[EXERCISE OBJECTIVE]
Extract all lines from the data beneath that include the word "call".

[DATASET CONTENT]
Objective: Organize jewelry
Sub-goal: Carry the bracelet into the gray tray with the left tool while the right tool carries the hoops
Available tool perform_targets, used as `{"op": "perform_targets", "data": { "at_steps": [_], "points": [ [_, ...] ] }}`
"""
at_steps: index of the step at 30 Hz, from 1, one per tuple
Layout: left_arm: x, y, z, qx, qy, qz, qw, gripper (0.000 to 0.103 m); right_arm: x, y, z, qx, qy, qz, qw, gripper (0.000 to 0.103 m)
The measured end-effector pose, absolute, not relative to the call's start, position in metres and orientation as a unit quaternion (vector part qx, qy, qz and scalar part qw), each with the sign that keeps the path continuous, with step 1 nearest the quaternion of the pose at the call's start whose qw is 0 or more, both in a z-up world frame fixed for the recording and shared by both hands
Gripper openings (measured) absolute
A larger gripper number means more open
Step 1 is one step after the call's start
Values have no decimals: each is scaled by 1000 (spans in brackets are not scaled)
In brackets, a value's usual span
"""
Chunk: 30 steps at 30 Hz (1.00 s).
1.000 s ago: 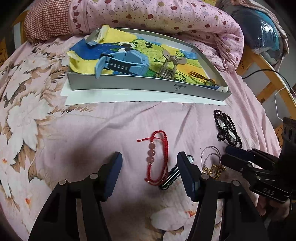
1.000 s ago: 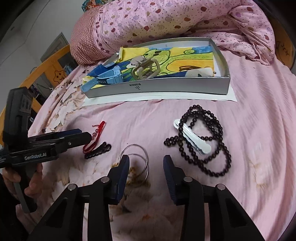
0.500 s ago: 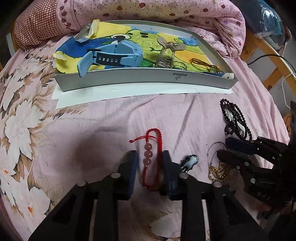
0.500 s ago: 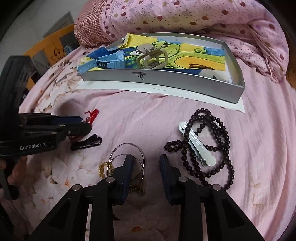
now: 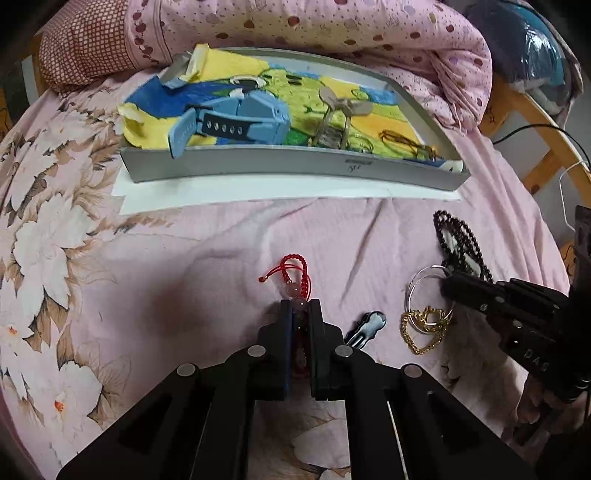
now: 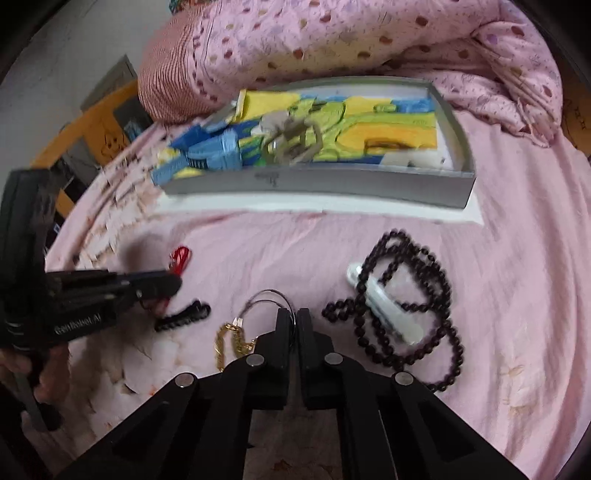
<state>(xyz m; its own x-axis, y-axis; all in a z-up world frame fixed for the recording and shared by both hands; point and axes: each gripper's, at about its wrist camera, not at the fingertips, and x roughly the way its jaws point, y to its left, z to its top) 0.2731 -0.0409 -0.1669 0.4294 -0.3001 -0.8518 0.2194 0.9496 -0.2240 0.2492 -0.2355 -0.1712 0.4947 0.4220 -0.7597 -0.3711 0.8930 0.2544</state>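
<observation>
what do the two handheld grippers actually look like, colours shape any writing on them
Both are matte black. The left gripper and right gripper each have two flat rectangular fingers with dark blue inner pads, carried on angular black linkages with round silver pivot pins. Seen side on, the left body carries white lettering that seems to read GenRobot.AI; the right's shows only partial embossed letters. A bare hand grips the left handle. No cables visible.

a home bedroom: floral pink bedsheet (image 5: 92, 258), dotted quilt (image 5: 332, 33), wooden bed rail (image 5: 532, 110)
</observation>
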Motion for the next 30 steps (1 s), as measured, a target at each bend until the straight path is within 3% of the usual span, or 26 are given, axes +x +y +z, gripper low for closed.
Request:
{"op": "perform_targets", "data": {
  "at_steps": [13,30],
  "points": [
    [269,-50,-140,-52,479,-167,860,5,227,-231,-112,-28,348,230,908,3],
    [289,-52,-94,-68,442,-173,877,5,227,-242,-54,16,282,250,926,3]
  ]
}}
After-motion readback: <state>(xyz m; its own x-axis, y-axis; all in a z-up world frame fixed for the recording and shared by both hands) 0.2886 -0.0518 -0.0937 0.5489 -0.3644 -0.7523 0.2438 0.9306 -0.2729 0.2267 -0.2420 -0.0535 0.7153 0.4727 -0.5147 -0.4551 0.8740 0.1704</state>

[THE ANSWER]
The measured end-effector pose, absolute, not relative to the call's start, position in metres and orientation as a unit quaternion (vector part qx, qy, qz and scalar part qw), each with the sign that keeps the path continuous, with step 1 nearest the quaternion of the pose at the call's start whose qw is 0 or more, both in a z-up world frame fixed for the recording and shared by both hands
Step 1 is one step after the call's start

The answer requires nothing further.